In the end even though we keep separate finances we see everything as household money. Your husband clearly doesn't and you guys are not partners. I'd reconsider staying married to someone like that but if you must simply refuse meals and trips you can't afford. If he offers to pay draw up a small contract for everything he agrees to pay for. When he complains tell him this is how business deals are handled and if he sees you as a business partner you'll treat him like one.

Remember this if he loses his job, because when we met my husband made more than me. If he'd treated me like that I would likely not be married to him but if I was I sure as hvll wouldn't share anything with him now that I make more.


----------



## NoChoice (Feb 12, 2012)

OP,
Scant few details to advise with any degree of competence. More details are necessary to understand the circumstances of this situation. Please elaborate.


----------



## solost525 (Oct 7, 2015)

He handles all the bills now. And he complains about everything I buy. I know for a fact that I bring in FAR more than I spend. He was recently giving me a hard time about get my nails done and pedicure. I was ticked! I said I give you everything I earn and I can't even get a manicure? 

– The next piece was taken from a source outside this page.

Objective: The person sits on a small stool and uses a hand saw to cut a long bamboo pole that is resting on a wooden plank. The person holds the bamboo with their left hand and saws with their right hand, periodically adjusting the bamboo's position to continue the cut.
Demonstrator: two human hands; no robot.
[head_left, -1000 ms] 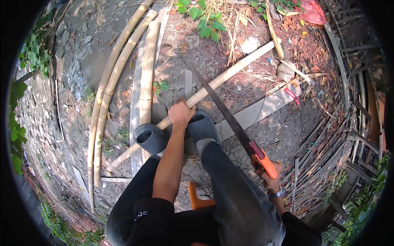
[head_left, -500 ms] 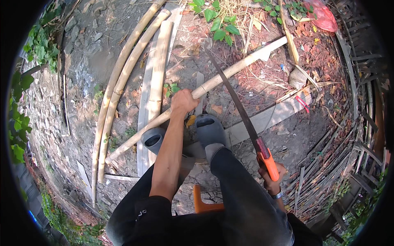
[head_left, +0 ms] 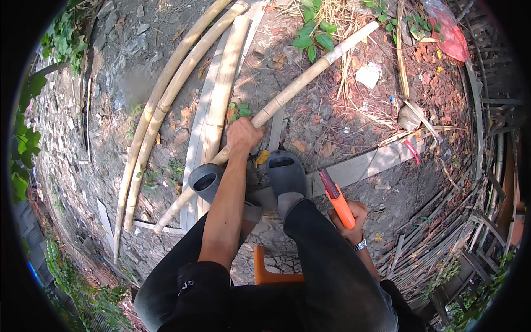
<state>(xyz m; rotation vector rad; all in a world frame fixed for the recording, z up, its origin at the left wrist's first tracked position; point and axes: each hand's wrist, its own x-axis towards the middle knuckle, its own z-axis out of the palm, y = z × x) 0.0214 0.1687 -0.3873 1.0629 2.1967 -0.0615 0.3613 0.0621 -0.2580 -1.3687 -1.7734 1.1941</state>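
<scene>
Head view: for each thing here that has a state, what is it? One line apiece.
Left hand: closed around bamboo pole
Bamboo pole: held aslant
Right hand: closed around orange handle
Orange handle: gripped, no blade visible
Gray shoes: worn
Metal wristband: worn
Red bag: crumpled
Right-side gray board: lying flat

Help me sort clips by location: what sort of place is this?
Probably a rough outdoor yard, though its limits are unclear. Signs of it: bare grey-brown earth, two long, curved, pale-yellow bamboo poles lying on it, and leafy green plants growing toward the edges.
</scene>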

He said well then let's split money. You handle all your own stuff, but you will be 50/50. I said that's not fair! I don't make as much! He said too bad, you will learn how much you should appreciate me and what I do for you. He said he would charge me 50/50 for dinners too even though I never eat anything expensive while he eats steaks And oysters. 

So I said fine, lets spilt. I'm fine. I can handle my own. He said okay, so you will come back begging me for a loan.


----------



## solost525 (Oct 7, 2015)

I should also point out that he puts vacation plans ahead of saving for our wedding. He keeps telling me we can't afford a wedding right now. But he just bought new iPhones and car.


----------



## Woodchuck (Nov 1, 2012)

solost525 said:


> in marriages where both partners work and make money, but one makes more than the other...how do you split finances?
> 
> My partner is insisting on charging me for trips and meals etc 50/50 despite the fact he makes double my salary.
> 
> He says if we split finances that's how it has to be done, because he says he wants me to realize how much he gives me and i'll be back begging for his help.


*you are not married?...*get your own appartment and start dating........


----------



## kristin2349 (Sep 12, 2013)

You aren't even married why on earth were you turning all of your money over to him? 

By your description he is cheap, petty and selfish. He isn't a good choice for someone to date much less marry. Dump him and find someone who wants a more equitable relationship.


----------



## norajane (Feb 7, 2012)

Anyone who says this kind of stuff:



> He says if we split finances that's how it has to be done, because he says he wants me to realize how much he gives me and I'll be back begging for his help.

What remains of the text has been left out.